È così, Guido Calabresi, 82 anni, semplice e profondo come pochi. Scappato dall’Italia e dal fascismo nel 1939, negli Usa è diventato giudice federale della Corte d’Appello del secondo circuito di New York. Oltre che professore all’università di Yale, il più giovane di sempre. Quaranta lauree honoris causa conferitegli in tutto il mondo. Una storia straordinaria che partì proprio da Genova.

“Il mio primo rapporto con la città risale al ’39, quando siamo partiti da qui – dice ai microfoni di Primocanale – ero un bambino di 6 anni e andavamo a prendere il Rex”. Ma gli Stati Uniti di allora non accoglievano a braccia aperte. “È un paese molto strano – continua – all’epoca c’erano tanti italiani, soprattutto meridionali. Persone bravissime che lavoravano, ma con poca educazione. Venivano trattati male, con razzismo. Quando ho fatto il mio giuramento di giudice a 55 anni esatti dal mio arrivo in America, ho parlato proprio di questo: delle persone che hanno aiutato a costruire un America aperta a tutti. Vedete: senza immigrati, senza persone che portano qualcosa di nuovo, un Paese muore”.

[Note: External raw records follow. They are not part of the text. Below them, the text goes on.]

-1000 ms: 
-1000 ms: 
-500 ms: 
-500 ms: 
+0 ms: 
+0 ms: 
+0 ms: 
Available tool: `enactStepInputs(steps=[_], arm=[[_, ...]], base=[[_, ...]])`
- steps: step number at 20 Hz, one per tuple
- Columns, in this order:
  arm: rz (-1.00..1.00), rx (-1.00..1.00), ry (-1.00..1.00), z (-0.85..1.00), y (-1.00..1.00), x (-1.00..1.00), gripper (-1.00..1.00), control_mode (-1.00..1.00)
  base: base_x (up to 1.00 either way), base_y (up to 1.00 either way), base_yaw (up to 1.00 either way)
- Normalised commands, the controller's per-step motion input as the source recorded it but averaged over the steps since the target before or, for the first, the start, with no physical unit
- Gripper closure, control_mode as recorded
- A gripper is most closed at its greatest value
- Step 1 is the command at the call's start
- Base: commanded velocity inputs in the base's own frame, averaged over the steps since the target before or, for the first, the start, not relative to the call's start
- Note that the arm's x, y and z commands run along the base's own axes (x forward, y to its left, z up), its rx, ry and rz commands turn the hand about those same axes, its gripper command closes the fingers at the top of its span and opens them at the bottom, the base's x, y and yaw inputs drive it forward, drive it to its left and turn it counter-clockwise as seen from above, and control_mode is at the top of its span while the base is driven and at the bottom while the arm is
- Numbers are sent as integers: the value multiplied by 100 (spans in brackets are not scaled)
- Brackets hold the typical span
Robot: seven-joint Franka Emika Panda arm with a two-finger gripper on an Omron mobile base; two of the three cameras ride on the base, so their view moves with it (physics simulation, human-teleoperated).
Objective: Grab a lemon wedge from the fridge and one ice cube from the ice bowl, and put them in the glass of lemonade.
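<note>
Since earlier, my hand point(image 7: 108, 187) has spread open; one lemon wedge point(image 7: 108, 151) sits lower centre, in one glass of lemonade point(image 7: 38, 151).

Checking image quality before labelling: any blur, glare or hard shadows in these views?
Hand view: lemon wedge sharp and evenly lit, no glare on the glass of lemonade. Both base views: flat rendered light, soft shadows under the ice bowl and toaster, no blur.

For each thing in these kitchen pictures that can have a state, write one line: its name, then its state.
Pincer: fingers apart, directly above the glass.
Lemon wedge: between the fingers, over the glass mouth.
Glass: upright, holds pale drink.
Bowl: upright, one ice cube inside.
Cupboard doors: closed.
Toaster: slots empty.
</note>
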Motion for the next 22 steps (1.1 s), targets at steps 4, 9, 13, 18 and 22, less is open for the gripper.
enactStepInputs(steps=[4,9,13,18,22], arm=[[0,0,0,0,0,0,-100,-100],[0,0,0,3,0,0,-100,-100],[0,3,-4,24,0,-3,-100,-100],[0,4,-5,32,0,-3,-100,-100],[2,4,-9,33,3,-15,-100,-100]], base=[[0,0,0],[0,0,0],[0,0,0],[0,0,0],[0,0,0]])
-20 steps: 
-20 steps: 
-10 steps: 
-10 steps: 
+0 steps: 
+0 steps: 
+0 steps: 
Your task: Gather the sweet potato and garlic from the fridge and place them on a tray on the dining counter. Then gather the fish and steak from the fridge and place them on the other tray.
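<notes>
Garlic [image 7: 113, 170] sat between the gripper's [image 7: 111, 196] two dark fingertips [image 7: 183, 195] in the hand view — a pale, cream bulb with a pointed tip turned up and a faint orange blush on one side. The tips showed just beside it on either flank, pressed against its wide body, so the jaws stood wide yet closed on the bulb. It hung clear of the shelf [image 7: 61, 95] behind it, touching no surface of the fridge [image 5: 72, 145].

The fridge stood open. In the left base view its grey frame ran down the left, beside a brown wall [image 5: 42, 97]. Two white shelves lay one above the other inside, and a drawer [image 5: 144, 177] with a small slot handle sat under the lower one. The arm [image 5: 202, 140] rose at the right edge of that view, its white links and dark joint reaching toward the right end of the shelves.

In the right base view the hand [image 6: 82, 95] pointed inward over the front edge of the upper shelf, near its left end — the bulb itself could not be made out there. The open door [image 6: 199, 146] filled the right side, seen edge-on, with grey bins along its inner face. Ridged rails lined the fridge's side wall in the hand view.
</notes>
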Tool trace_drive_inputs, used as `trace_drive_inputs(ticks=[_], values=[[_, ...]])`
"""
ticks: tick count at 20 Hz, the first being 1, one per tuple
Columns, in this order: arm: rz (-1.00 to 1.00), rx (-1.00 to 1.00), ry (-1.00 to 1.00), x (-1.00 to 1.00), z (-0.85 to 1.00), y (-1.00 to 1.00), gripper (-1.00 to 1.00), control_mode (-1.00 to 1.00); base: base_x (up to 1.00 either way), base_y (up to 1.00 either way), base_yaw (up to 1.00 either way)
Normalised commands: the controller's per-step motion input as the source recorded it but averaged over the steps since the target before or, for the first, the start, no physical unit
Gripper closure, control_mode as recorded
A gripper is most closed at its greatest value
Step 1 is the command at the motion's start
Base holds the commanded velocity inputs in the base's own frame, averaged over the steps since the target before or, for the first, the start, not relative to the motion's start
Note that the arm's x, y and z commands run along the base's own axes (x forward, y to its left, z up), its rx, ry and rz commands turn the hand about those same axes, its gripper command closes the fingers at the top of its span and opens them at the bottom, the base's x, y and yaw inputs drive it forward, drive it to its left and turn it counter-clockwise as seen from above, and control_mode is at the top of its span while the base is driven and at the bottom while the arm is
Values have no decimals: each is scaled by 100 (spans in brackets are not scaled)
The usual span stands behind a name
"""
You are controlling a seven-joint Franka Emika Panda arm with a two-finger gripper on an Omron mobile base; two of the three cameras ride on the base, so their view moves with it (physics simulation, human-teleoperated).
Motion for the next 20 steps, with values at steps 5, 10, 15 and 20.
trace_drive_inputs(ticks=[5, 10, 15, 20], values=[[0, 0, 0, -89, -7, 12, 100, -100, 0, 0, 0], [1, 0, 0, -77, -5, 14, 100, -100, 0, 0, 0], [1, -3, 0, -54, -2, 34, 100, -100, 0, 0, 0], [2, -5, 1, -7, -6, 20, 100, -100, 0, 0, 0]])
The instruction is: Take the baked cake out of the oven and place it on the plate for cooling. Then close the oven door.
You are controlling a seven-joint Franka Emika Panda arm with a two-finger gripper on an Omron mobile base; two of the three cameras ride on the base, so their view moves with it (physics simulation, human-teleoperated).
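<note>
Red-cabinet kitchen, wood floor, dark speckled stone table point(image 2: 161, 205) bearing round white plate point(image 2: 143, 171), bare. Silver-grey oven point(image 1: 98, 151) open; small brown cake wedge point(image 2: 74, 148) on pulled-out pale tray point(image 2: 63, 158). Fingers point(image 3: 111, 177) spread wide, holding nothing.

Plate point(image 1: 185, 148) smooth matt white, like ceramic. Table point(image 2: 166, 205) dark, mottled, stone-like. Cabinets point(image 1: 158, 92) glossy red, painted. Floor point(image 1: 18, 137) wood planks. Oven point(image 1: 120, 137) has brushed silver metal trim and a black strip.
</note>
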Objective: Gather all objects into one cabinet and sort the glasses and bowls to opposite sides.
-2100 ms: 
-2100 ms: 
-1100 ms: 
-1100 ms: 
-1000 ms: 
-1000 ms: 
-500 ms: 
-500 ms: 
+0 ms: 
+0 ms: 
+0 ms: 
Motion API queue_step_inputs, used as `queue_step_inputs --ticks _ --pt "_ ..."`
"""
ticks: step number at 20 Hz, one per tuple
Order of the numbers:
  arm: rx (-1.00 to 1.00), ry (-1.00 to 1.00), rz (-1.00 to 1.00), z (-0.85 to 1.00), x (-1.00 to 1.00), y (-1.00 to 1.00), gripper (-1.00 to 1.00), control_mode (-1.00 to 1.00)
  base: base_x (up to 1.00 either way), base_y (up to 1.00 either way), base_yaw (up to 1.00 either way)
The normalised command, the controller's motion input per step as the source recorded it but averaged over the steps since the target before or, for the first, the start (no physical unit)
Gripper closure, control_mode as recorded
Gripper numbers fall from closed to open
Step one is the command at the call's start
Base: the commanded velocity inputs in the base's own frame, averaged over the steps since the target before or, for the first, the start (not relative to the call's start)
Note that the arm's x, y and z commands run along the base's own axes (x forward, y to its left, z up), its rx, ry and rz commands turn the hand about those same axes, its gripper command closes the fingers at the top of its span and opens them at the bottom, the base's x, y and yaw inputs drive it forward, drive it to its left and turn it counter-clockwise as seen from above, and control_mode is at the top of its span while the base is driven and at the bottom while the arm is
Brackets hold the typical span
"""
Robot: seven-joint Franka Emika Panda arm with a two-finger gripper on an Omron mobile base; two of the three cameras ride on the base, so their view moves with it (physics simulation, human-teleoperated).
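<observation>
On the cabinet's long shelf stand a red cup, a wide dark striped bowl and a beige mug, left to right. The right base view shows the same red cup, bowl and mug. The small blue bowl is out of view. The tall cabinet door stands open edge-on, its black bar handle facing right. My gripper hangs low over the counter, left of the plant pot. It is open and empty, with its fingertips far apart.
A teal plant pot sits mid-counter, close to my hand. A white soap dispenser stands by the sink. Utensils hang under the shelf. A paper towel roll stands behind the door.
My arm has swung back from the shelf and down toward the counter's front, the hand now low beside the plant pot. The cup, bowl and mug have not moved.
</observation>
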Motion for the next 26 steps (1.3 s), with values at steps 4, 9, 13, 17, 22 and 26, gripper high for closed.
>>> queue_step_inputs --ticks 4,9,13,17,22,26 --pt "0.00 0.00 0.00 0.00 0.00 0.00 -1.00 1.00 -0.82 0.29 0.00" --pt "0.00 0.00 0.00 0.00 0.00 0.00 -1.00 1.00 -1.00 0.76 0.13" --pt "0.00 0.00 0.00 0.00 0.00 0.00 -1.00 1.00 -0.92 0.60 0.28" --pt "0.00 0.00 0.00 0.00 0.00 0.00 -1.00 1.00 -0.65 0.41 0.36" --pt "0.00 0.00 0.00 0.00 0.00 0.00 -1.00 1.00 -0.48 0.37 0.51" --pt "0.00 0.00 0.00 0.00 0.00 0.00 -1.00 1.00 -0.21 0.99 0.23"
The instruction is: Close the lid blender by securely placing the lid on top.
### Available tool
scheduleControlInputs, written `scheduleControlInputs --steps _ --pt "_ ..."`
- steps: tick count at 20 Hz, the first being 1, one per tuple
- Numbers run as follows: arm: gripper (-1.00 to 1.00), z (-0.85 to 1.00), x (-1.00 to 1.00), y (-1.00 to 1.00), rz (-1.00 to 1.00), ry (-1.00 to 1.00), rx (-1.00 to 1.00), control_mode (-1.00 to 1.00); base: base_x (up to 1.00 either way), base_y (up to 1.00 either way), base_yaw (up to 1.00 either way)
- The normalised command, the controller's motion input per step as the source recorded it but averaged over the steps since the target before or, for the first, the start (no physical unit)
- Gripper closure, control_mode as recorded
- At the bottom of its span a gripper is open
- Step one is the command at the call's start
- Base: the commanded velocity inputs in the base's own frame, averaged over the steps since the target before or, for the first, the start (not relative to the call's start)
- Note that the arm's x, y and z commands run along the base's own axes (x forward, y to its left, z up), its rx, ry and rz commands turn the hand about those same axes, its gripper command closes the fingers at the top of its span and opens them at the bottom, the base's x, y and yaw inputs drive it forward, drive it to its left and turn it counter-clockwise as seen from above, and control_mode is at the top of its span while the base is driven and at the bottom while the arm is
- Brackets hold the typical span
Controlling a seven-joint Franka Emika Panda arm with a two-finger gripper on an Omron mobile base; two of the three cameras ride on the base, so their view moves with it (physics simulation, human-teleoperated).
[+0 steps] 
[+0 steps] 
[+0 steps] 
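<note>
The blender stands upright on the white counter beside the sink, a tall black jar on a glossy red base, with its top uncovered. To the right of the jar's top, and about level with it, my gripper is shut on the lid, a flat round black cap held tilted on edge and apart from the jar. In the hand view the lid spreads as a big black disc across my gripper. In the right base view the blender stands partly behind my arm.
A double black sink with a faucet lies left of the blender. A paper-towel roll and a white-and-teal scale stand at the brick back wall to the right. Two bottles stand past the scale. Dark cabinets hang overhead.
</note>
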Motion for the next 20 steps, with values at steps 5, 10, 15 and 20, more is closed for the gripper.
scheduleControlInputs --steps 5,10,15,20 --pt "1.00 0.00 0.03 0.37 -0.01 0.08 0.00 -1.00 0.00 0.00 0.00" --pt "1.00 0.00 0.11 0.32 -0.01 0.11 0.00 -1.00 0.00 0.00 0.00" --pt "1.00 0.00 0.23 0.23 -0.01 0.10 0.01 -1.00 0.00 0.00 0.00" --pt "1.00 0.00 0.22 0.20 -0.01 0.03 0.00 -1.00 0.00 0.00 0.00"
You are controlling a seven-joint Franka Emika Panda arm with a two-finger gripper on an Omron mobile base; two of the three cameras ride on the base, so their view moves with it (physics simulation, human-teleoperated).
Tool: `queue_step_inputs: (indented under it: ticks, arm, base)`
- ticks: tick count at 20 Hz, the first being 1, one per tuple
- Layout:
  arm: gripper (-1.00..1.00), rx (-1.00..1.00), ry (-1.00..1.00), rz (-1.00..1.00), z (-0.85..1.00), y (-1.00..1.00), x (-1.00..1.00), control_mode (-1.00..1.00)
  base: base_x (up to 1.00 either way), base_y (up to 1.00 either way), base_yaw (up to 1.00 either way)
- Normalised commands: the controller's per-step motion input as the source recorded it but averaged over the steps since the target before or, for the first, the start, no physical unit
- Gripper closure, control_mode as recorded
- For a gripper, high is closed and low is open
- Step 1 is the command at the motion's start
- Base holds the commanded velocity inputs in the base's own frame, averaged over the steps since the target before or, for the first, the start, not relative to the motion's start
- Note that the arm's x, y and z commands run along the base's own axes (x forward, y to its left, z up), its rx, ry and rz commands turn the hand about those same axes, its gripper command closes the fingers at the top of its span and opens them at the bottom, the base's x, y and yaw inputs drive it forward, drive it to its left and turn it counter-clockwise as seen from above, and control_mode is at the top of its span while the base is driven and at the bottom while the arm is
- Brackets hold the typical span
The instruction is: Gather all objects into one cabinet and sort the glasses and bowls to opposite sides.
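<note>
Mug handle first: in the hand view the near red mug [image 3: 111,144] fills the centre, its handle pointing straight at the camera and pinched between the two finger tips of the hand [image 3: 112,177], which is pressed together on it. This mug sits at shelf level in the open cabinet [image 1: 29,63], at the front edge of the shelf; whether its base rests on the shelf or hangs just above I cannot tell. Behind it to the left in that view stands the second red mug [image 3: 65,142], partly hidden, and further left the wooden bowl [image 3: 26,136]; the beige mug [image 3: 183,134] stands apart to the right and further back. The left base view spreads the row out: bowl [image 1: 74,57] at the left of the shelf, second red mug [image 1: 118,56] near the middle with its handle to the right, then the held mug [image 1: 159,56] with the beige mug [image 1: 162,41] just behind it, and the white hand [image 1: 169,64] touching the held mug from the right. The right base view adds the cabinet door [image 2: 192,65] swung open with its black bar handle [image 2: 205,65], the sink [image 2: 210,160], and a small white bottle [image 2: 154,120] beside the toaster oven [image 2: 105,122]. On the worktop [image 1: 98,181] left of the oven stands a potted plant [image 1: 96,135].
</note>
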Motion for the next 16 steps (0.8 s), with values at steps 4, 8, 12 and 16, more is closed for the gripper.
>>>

Il secondo appuntamento con Genova arriva in gioventù. Il padre, un industriale dello zucchero attivo a Ferrara, lo manda dal conte Schiaffino, socio in affari, per vendergli una parte di azienda. “Avevo vent’anni, sono arrivato in questo grande palazzo genovese e sono rimasto colpito. A quei tempi lo zucchero si faceva altrove, ma si commerciava a Genova”.

Da allora comincia una vita tutta in ascesa. Premi, titoli, lodi. “Ma il momento più bello – confessa – è quando ho capito che sono fatto per insegnare. Vedere come i giovani possano essere idealisti porta una grande gioia. Ogni mattina, quando non sono a New York per fare il giudice, dalle 8.45 alle 10 insegno alle matricole. Ed è ancora la cosa più bella. Poi, in realtà, il momento più importante è stato il matrimonio con mia moglie. Ma questa è un’altra cosa”.

Impossibile scansare il parallelo: per una generazione di italiani che scapparono dall’Italia fascista, ce n’è un’altra oggi che fugge dalla crisi. Ma la risposta di Calabresi è piena di ottimismo: “Malgrado la crisi e tutto il resto, l’Italia ha moltissimo da dare a tutto il mondo. Spero che le persone che vanno via dall’Italia tengano sempre un legame forte col loro paese. Qui c’è un rapporto umano più unico che raro e il mondo ne ha un enorme bisogno. Gli italiani vadano a portarlo all’estero, ma poi tornino qui”.